Imagine that it’s the night before your first day of High School. You’re filled with excitement, fear and tension. You wonder what the school will be like. Will the classes be hard? Will the students like you? Will the teachers be friendly? You want to fit in. Your stomach is full of butterflies as you try to sleep and wonder what tomorrow will be like.
Now imagine that you are a black student in 1957 preparing to go to Little Rock Central High School to attempt what seemed impossible — the integration of public schools. These students were aware of what the public thought of their entering into a “white” high school. They didn’t worry about fitting in. Most whites, including the governor at the time, Orval Faubus, stood against them. Most troubling to the students was the fact that many blacks also thought that the integration of Central would cause more trouble for their race than good.
The night before Thelma Mothershed, Elizabeth Eckford, Melba Pattillo, Jefferson Thomas, Ernest Green, Minniejean Brown, Carlotta Walls, Terrence Roberts and Gloria Ray, or the “Little Rock Nine” as history remembers them, were to enter into high school was not a peaceful night of sleep. It was a night filled with hate. Faubus declared that integration was an impossibility in a televised statement and instructed the Arkansas National Guard to surround Central High and keep all blacks out of the school. They did keep them out for that first day of class.

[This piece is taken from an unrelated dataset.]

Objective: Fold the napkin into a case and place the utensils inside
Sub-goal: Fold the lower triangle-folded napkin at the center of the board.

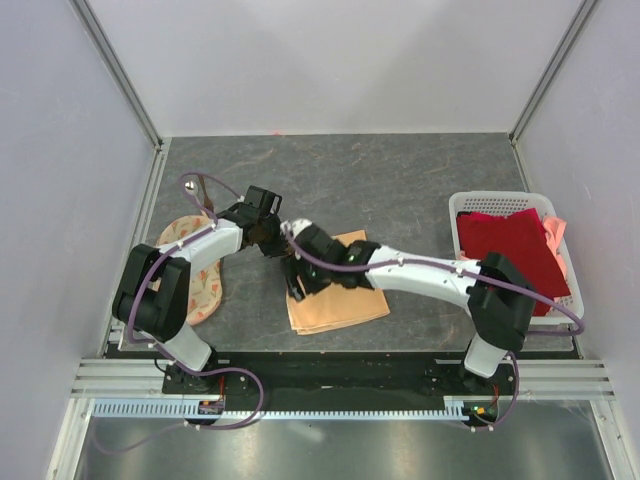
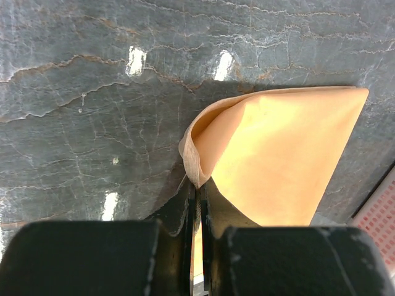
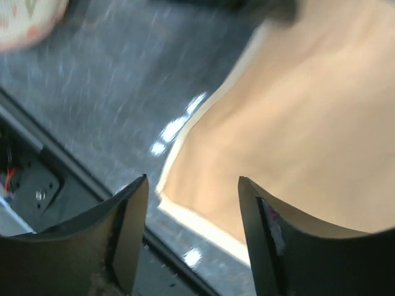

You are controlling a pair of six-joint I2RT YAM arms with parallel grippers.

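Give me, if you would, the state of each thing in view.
napkin: folded on the table, one fold lifted.
left claw: shut on the napkin's fold.
right claw: open, empty, over the napkin.
white basket: holds a dark red cloth.
round printed cloth: lying flat at the left.

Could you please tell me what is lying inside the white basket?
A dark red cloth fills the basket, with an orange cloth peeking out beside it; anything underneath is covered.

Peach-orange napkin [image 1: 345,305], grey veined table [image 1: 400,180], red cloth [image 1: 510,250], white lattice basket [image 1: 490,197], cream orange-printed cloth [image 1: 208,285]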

Daisy Bates instructed the students to wait for her on Wednesday, the second day of school, and planned for all nine students and herself to enter the school together. Unfortunately, Elizabeth Eckford, one of the nine, did not have a phone. She never received the message and attempted to enter the school alone through the front entrance. An angry mob met her, threatening to lynch her, as the Arkansas National Guard looked on. Fortunately, two whites stepped forward to aid her and she escaped without injury. The other eight were also denied admittance by the National Guard who were under orders from Governor Faubus.
Soon after this, On September 20, Judge Ronald N. Davies granted NAACP lawyers Thurgood Marshall and Wiley Branton an injunction that prevented Governor Faubus from using the National Guard to deny the nine black students admittance to Central High. Faubus announced that he would comply with the court order but suggested that the nine stay away for their own safety. President Eisenhower sent the 101st Airborne Division to Little Rock to protect the nine students. Each student had their own guard. The students did enter Central High and were protected somewhat, but they were the subject of persecution. Students spat at them, beat them, and yelled insults. White mothers pulled their children out of school, and even blacks told the nine to give up. Why did they stay under such hostile situations? Ernest Green says “We kids did it mainly because we didn’t know any better, but our parents were willing to put their careers, and their homes on the line.”